Still further, in some implementations, a surface <NUM> formed on the mounting tab <NUM> and a corresponding surface <NUM> formed on the rails <NUM> may define mating tapered surfaces. As the mounting tab <NUM> is moved toward the rail <NUM>, the tapered surfaces <NUM> and <NUM> engage to form a wedged connection between the mounting tab <NUM> and the rail <NUM> to securely attach the planter row unit <NUM> to the toolbar <NUM>.

<FIG> is an example method <NUM> for coupling a planter row unit to a planter frame. At <NUM>, a frame from a planter, such as frame <NUM> of planter <NUM>, is provided. At <NUM>, one or more planter row units, such as planter row unit <NUM> is provided. The planter row unit includes mounting features, such as mounting tabs <NUM> and <NUM>. At <NUM>, one or more first mounting features of the planter row unit engages a toolbar of the planter frame. For example, the one or more first mounting features may be engaged with a first rail of the toolbar. Engagement between the first rail and the one or more first mounting features allows the planter row unit to be coupled to the toolbar of the planter frame without input or support from an outside source. For example, in some instances, the planter row frame may include a first set of mounting tabs that are received onto a first rail formed on the toolbar of the planter frame. Engagement between the first set of mounting tabs and the rail may allow the planter row unit to rest from the toolbar without additional support. Thus, once resting from the toolbar, a user may perform other tasks, such as engaging a second set of mounting tabs to complete attachment of the planter row unit to the toolbar of the planter frame.

At <NUM>, with the mounting features engaging the rail, the planter row unit is moved along the length of the toolbar to a desired position. At <NUM>, one or more second mounting features is engaged with the toolbar. For example, the one or more second mounting features may be engaged with a second rail provided on the toolbar. In some implementations, the one or more second mounting features may be pivoted on the planter row unit relative to the first mounting features to secure the planter row unit to the planter frame. In other implementations, the one or more second mounting features may be slid or otherwise linearly displaced along the planter row unit into engagement with the second rail to secure the planter row unit to the planter frame. Securing the planter row unit to the planter frame may also include tightening a threaded component, such as a fastener, to cause a surface of the one or more mounting features to become clamped into engagement with a surface of the second rail, such as a sidewall of the second rail. In some implementations, the one or more first mounting features may also be clamped into engagement with a surface of the rail to secure the planter row unit to the planter frame.

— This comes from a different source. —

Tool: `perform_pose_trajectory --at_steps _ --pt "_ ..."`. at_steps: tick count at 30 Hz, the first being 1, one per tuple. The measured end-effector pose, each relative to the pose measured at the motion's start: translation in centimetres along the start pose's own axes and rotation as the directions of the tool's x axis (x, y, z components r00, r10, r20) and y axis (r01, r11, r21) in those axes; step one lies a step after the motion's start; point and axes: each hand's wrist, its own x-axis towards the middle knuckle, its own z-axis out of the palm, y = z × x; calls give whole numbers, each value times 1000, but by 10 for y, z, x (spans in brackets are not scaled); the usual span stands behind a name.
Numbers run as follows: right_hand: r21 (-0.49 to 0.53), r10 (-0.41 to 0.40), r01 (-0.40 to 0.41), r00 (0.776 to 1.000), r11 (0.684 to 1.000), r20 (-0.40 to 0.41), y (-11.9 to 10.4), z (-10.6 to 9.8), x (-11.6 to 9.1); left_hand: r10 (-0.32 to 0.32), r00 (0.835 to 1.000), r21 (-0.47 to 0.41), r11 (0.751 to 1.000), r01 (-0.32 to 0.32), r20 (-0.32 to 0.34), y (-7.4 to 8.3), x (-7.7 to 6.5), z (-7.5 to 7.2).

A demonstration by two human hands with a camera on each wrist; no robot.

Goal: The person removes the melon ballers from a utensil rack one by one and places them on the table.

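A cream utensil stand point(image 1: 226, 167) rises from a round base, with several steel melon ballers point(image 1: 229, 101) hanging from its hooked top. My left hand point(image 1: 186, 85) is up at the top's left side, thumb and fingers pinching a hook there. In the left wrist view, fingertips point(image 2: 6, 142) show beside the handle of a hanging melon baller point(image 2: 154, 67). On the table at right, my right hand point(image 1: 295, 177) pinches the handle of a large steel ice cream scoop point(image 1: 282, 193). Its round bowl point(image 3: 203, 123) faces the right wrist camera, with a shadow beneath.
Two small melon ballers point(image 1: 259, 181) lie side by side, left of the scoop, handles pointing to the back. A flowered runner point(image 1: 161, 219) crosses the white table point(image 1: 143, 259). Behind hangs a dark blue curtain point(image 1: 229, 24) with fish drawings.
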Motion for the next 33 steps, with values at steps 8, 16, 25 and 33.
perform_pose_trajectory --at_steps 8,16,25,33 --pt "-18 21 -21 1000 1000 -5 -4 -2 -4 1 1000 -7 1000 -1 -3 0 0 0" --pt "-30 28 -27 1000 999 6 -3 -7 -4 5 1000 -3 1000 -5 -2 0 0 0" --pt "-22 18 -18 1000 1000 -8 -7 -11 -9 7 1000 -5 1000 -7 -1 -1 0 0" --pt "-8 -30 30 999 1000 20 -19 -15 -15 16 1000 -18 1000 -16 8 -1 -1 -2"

Further, the first rail and the second rail may be provided at a common side of the toolbar.

Claim 1:
An agricultural implement (<NUM>, <NUM>) comprising:
a frame (<NUM>) comprising a laterally-extending toolbar (<NUM>); and
a row unit (<NUM>) removably coupled to the frame (<NUM>),
wherein the frame (<NUM>) further comprises;
a first rail (<NUM>) secured to the toolbar (<NUM>) and extending at least partially along a length of the toolbar (<NUM>);
a second rail (<NUM>) secured to the toolbar (<NUM>) and extending at least partially along the length of the toolbar (<NUM>); and
the planter row unit (<NUM>) comprises:
a first mounting feature receivable onto the first rail (<NUM>); and
a second mounting feature receivable onto the second rail (<NUM>), the second mounting feature movable between a first position in which the second mounting feature is disengaged with the second rail (<NUM>) and a second position in which the second mounting feature is engaged with the second rail (<NUM>),
wherein the first mounting feature comprises a first tab (<NUM>) and wherein the second mounting feature comprises a second tab (<NUM>), characterized in that
the second tab (<NUM>) is pivotable relative to the first tab (<NUM>) and
the second tab (<NUM>) is pivotable about an axis that is perpendicular to a direction that is parallel to a length of the second rail (<NUM>).